As we understand it, issue #571 made the following observations:

  1. In small-dataset settings, the empirical privacy leakage was estimated to be around 2.5.
  2. Averaging by the realized batch size, which we denote as Averaged SGM (ASGM), may make the leakage bounded by the SGM guarantee Privacy Leakage at low sample size #571 (comment).
  3. In large-dataset settings, the privacy leakage may be bounded by the SGM guarantee.

In contrast, our analysis identifies the following additional findings:

  1. In some small-dataset and high-dimensional-output settings, the privacy leakage can be significantly larger, and two neighboring datasets can become almost fully distinguishable.
  2. Averaging by the realized batch size does not necessarily make the privacy leakage bounded by the SGM guarantee; ASGM can still leak more privacy than what is captured by SGM-based accounting.
  3. In some large-dataset regimes, our analysis suggests that, under practical parameter settings, the actual privacy guarantee can still be weaker than the guarantee reported by the SGM-based accountant.

To Reproduce

This is not a runtime crash, so there is no traceback. The issue concerns the formal mechanism being accounted for.

The detailed auditing procedure, including the experimental setup, reproduction steps, empirical results, and theoretical analysis, is provided in our paper on arXiv:

https://arxiv.org/abs/2605.15648

Expected behavior

I think it would be helpful if Opacus provided a warning or documentation explaining when the implemented mechanism may not exactly match the standard SGM assumption used by the privacy accountant.
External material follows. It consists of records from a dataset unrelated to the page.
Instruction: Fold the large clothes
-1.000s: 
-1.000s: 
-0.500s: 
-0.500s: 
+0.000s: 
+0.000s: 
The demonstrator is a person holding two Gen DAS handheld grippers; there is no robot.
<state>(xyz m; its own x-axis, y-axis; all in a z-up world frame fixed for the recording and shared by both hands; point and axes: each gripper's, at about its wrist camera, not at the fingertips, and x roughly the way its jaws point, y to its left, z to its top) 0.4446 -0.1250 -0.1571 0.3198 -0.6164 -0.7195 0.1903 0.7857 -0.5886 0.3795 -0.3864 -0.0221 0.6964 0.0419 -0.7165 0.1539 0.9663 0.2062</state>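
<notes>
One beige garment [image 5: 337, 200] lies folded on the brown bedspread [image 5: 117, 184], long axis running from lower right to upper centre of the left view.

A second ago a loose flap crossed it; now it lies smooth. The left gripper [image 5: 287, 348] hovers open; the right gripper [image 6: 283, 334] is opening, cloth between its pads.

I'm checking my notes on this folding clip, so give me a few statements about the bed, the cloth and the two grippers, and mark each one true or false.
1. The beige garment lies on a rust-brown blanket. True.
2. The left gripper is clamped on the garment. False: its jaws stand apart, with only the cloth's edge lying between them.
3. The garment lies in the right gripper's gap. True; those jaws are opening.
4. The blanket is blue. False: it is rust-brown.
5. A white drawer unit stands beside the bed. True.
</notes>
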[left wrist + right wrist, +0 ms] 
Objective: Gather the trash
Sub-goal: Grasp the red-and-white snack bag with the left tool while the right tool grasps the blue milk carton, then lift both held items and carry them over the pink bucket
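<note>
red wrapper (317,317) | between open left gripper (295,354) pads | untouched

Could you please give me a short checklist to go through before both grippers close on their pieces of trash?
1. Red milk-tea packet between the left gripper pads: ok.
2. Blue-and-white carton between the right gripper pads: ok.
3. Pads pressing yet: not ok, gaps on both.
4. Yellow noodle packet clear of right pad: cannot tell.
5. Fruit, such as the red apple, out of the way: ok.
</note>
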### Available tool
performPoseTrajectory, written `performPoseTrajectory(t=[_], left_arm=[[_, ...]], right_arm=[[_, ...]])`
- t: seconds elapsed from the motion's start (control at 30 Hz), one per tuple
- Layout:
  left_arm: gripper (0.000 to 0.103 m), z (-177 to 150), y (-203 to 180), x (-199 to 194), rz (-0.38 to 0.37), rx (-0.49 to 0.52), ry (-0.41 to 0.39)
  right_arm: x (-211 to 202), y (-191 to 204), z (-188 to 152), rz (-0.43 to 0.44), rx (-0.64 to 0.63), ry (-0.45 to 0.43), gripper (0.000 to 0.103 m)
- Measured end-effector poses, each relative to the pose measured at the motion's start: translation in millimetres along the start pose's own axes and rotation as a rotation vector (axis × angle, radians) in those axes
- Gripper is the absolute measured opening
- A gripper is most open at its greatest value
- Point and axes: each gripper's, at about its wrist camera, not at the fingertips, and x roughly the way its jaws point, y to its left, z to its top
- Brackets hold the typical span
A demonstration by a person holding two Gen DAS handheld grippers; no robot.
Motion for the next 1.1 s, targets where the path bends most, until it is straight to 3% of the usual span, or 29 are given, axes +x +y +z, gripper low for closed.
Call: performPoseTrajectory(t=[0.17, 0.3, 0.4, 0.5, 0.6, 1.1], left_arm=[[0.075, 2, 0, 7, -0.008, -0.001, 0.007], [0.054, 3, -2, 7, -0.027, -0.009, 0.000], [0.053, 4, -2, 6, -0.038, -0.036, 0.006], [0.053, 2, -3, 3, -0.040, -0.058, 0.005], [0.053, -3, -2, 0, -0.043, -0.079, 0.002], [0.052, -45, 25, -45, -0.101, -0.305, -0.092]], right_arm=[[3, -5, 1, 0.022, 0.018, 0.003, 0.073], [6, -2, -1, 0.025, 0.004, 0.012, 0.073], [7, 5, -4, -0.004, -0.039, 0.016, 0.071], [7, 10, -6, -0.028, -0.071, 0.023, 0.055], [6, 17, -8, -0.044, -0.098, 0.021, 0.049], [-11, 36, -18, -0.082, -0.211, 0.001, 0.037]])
Clarifying this point would help users better understand the privacy guarantee provided by Opacus.

In particular, such a warning or documentation could ask users to check whether the floor-based expected-batch-size normalizer changes between neighboring dataset sizes, e.g., from $\lfloor Nq \rfloor$ to $\lfloor (N+1)q \rfloor$, such as for datasets with 190 and 191 records. If these two normalizers differ, a potential mismatch may arise between the FEASGM-style implementation and the SGM-based privacy accounting.

I look forward to discussing this issue further with the maintainers and hearing your thoughts on this potential mismatch.